Comme tous les ARN, l'ARNm est un acide nucléique résultant de la polymérisation de ribonucléotides reliés par des liaisons phosphodiester. Comme le terme "ARN" l'indique, l'ose (ou plus familièrement "sucre") présent dans les ribonucléotides est le ribose. Les bases azotées présentes sur les ribonucléotides sont l'adénine (A) qui est complémentaire de l'uracile (U) et la guanine (G) complémentaire de la cytosine (C). L'ARNm emploie donc la base U, à la différence de l'ADN qui utilise la base T. Contrairement à l'ADN, l'ARNm est une molécule monocaténaire, c’est-à-dire formée d'un seul brin. On distingue trois principales régions fonctionnelles dans un ARNm : la région 5'-non-traduite (5'UTR), le ou les cistrons codants et enfin la région 3'-non traduite (3'UTR. Les deux régions non-traduites ou UTR (untranslated region) contiennent souvent des signaux d'expression ou de maturation de l'ARN.
Ce caractère simple brin de l'ARNm n'empêche pas des repliements locaux complexes et parfois très structurés de la molécule sur elle-même faisant intervenir la complémentarité entre bases azotées.
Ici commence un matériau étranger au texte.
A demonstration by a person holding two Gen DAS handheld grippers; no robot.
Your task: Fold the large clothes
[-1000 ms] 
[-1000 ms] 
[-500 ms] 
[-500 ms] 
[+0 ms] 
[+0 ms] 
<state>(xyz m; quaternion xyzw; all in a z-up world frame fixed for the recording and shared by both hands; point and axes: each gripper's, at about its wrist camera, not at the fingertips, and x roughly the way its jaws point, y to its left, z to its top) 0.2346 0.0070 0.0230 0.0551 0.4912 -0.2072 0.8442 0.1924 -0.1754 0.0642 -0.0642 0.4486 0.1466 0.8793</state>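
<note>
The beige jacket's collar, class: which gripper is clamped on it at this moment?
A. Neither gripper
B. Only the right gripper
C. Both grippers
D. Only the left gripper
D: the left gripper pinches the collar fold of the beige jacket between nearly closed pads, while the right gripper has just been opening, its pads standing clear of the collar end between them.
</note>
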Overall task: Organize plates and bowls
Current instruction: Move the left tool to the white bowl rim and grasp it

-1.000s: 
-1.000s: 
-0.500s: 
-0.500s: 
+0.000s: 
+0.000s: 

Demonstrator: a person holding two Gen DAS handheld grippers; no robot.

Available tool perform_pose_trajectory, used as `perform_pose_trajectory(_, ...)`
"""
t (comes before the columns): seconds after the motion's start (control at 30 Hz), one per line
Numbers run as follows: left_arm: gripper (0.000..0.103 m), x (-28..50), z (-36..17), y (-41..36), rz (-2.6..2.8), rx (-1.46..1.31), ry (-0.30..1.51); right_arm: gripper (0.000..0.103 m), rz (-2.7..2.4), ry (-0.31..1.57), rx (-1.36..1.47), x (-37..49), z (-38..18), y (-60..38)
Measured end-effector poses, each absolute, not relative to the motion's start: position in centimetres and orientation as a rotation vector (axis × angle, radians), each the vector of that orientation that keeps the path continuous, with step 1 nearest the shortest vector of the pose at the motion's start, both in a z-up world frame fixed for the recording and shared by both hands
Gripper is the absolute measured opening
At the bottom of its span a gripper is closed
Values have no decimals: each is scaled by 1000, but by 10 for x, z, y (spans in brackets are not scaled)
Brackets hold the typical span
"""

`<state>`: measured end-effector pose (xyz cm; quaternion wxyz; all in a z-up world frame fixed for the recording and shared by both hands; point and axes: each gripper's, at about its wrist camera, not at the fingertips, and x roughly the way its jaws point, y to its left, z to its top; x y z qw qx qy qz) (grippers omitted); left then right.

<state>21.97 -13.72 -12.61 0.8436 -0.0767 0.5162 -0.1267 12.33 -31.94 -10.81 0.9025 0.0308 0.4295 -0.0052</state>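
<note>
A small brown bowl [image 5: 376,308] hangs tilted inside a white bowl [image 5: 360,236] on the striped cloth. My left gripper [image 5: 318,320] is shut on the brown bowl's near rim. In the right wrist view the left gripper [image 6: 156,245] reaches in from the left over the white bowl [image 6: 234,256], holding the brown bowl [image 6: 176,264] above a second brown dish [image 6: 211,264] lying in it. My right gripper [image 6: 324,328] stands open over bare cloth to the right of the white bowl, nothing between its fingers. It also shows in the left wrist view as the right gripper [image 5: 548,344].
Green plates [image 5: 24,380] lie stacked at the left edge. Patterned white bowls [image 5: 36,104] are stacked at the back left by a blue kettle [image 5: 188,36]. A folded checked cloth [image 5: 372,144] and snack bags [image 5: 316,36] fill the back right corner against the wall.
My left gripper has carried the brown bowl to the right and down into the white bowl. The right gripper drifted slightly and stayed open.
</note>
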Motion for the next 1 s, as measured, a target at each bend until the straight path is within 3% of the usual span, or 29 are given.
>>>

On distingue deux niveaux d'organisation structurale de la molécule d'ARN : la structure secondaire, qui est définie par les appariements dit Watson-Crick entre bases, et la structure tertiaire, qui est une étape supplémentaire de repliement en trois dimensions de la molécule.
Dans le cas des ARNm, les structures secondaires peuvent jouer un rôle dans la régulation de l'expression des gènes, en modulant l'efficacité d'une ou plusieurs des étapes de transcription et de traduction. Par exemple, la présence de structures secondaires de la région 5' non-traduite peut influencer le recrutement du ribosome et donc l'efficacité de la traduction. Les structures secondaires peuvent également être des sites de liaisons pour des protéines qui modulent l'épissage ou la polyadénylation.
Dans les cellules, les ARNm peuvent être dirigés vers des compartiments particuliers pour y être stockés ou traduits dans un site donné. C'est en particulier le cas pour les neurones qui sont des cellules de grandes dimensions. Certaines protéines ne sont produites qu'au niveau de la synapse, à l'extrémité de l'axone ou des dendrites, leur ARNm est donc transporté de manière active jusqu'à celles-ci pour y être traduit.
Lors du processus de synthèse et de maturation dans le noyau, le pré-ARNm puis l'ARNm maturé interagit avec un certain nombre de protéines nucléaires de manière séquentielle. Il forme ainsi un complexe ribonucléique appelé hnRNP (heterogeneous nuclear ribonucleoprotein). Ce complexe contient en particulier une protéine qui lie la coiffe, le CBC (Cap-binding complex), une protéine qui se lie à la queue poly(A) et des protéines d'adressage au pore nucléaire, le complexe Nxt1-Nxf1. Ce complexe d'export interagit avec des protéines spécifiques du pore, les FG-Nups qui permettent ensuite la translocation de l'ARNm vers le cytoplasme.
La formation d'un complexe de l'ARNm avec le protéines d'adressage au pore, Nxt1-Nxf1, est dépendante de la maturation correcte de l'ARNm, et en particulier de la présence de la coiffe et de l'épissage. C'est une première étape de contrôle qualité : les ARNm incomplètement maturés ne sont pas exportés dans le cytoplasme.
Le mécanisme d'export des ARNm est donc spécifique et différent des autres mécanismes de transport nucléo-cytoplasmique qui utilisent des karyophérines, importines ou exportines, pour assurer le transport de cargaison au travers du pore. Il diffère donc en particulier du mécanisme d'export des ARNt qui transitent quant à eux associés à une exportine.